* _Goal of the exercise_: Find every line below with the string "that" and pick it out.

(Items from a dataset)
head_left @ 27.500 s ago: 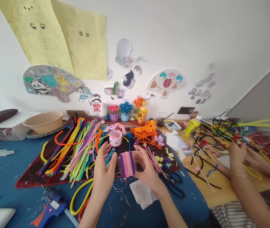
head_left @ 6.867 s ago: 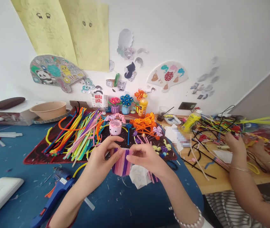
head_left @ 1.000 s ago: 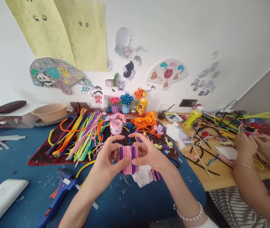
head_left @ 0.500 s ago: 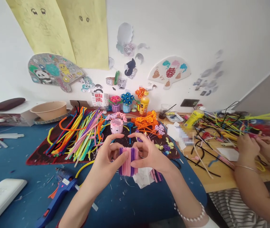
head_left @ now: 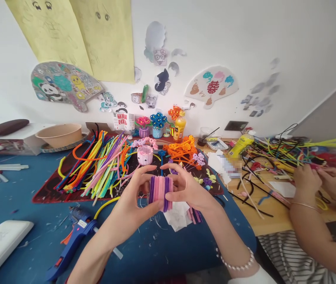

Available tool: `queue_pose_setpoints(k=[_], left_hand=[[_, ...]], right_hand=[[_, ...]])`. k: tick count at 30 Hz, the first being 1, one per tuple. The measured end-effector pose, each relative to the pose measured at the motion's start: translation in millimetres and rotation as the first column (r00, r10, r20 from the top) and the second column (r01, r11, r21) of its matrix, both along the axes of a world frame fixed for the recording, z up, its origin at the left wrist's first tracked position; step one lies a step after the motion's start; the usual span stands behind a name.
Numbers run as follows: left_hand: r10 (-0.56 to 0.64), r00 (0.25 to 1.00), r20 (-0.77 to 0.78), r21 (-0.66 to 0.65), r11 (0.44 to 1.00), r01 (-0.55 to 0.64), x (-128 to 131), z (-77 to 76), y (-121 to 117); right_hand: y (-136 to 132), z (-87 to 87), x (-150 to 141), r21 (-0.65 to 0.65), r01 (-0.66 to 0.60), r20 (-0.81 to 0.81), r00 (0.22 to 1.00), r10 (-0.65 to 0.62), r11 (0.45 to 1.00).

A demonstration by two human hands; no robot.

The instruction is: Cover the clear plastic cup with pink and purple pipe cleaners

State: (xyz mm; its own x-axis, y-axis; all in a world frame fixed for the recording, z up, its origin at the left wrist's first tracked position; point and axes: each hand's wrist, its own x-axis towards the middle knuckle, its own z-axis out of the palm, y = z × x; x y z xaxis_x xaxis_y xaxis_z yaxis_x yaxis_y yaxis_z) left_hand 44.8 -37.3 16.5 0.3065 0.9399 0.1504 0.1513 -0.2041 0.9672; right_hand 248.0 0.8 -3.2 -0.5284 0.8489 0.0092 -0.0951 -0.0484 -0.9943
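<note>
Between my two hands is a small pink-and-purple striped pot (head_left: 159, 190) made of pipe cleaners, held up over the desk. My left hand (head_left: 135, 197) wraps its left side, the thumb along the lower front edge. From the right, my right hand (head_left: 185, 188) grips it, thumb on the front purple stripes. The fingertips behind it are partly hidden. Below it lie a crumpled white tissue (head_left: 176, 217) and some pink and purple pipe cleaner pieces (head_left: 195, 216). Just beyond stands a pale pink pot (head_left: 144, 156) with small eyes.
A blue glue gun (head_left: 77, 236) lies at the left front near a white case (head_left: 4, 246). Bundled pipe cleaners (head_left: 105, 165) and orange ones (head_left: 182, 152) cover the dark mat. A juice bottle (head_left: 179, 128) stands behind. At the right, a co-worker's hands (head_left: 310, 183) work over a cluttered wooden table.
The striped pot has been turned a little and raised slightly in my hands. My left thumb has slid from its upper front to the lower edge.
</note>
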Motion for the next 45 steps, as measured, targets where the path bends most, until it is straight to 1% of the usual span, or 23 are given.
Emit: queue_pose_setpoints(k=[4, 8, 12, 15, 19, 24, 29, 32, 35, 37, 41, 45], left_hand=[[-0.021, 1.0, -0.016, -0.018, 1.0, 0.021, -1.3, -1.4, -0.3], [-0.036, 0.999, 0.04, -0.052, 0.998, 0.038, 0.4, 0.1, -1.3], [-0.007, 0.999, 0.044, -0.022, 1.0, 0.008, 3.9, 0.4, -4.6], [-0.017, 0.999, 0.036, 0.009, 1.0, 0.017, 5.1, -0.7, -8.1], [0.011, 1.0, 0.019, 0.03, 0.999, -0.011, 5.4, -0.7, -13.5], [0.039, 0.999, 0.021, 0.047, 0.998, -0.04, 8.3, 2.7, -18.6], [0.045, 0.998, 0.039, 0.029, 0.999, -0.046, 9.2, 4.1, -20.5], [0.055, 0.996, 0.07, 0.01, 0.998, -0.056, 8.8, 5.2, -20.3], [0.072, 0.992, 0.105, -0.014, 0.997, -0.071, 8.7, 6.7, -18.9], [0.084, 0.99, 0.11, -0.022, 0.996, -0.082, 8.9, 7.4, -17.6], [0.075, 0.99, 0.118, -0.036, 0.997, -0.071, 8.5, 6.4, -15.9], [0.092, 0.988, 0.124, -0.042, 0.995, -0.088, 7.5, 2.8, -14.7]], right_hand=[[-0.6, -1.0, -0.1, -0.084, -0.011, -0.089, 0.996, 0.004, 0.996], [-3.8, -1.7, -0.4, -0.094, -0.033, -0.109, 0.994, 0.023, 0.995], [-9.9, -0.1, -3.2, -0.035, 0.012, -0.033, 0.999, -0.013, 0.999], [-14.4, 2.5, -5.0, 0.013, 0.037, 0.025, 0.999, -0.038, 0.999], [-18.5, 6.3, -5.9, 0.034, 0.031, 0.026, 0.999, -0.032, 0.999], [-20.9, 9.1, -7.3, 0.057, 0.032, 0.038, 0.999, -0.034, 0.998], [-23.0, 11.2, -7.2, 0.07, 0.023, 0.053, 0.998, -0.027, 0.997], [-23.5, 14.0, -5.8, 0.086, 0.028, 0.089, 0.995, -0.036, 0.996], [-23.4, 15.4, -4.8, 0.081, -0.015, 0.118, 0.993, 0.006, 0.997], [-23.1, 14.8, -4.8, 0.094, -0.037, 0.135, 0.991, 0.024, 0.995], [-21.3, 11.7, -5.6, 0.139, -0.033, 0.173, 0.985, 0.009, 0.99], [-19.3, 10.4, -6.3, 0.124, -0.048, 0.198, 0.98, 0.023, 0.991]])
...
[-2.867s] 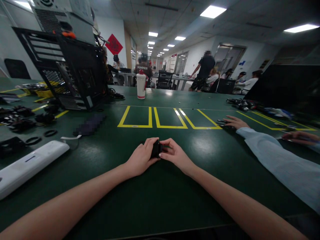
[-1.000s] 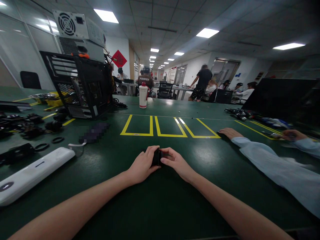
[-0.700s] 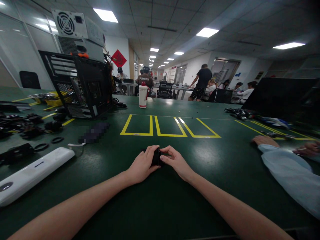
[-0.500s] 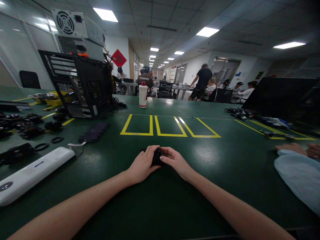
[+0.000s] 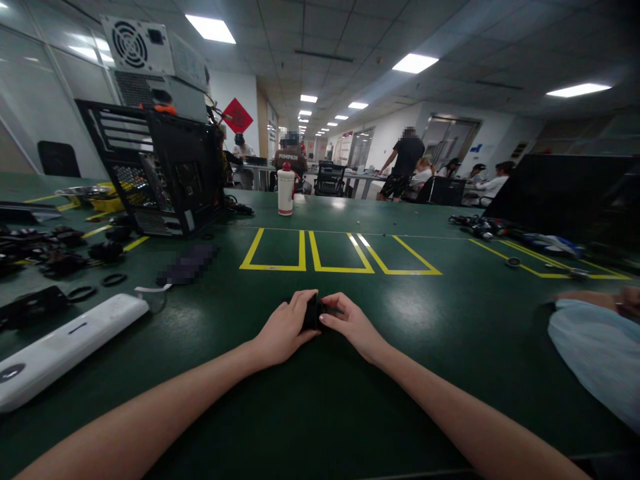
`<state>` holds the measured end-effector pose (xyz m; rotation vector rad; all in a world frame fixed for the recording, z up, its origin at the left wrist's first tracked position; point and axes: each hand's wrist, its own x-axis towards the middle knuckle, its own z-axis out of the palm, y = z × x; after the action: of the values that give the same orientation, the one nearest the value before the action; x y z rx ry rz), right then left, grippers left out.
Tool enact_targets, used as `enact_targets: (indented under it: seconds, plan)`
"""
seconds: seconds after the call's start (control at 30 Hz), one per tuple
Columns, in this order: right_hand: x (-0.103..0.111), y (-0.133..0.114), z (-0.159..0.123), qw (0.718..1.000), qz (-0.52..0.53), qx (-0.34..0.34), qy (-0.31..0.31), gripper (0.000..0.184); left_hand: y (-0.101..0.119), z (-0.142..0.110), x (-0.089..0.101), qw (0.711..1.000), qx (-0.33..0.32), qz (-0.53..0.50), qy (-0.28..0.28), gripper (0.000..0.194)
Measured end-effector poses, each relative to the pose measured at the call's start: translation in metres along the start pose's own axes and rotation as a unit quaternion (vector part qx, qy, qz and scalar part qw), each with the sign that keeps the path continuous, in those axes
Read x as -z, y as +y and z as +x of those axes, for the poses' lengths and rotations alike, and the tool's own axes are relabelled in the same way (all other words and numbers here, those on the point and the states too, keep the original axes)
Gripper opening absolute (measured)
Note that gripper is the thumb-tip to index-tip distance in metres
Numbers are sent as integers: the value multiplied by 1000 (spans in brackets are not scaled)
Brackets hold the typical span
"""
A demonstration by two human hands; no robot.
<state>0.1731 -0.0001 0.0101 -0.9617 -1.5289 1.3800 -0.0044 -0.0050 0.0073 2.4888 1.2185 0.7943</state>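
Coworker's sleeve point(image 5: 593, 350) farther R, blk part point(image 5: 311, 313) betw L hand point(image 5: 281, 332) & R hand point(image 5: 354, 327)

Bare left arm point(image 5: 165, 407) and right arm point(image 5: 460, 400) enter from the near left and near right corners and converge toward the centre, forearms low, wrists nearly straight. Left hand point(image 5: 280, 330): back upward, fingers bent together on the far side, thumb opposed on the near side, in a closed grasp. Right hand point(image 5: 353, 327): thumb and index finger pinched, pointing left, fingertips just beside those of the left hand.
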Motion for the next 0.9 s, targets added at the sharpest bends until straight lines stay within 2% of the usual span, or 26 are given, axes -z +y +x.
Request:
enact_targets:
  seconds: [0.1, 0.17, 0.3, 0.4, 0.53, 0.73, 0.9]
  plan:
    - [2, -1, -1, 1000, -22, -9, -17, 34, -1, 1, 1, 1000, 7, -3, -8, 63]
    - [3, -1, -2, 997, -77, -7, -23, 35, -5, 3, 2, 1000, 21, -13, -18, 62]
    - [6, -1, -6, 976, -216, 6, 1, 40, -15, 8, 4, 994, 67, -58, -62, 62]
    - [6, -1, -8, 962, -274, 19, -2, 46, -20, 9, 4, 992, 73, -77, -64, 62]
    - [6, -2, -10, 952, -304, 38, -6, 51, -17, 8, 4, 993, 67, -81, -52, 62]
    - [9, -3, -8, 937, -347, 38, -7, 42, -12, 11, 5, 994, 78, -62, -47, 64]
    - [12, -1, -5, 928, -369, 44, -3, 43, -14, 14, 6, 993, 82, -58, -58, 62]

* _Task response_:
`<state>` holds the measured end-effector pose (xyz m; rotation vector rad; all in a world frame fixed for the recording, z up, its origin at the left wrist's first tracked position; point and axes: each hand's wrist, its own x-axis towards the middle knuckle, its own z-axis out of the palm, y = z × x; after the action: of the values that give the same orientation, the one nearest the value before the action; x y z rx ry rz), right then left, grippers left out.
Measured end-effector poses, each relative to the pose measured at the call's start: translation in metres along the start pose's own axes and rotation as a unit quaternion (vector part qx, qy, qz and scalar part qw), each with the sign that keeps the path continuous, in those axes
Note that gripper is the thumb-tip to index-tip distance in metres

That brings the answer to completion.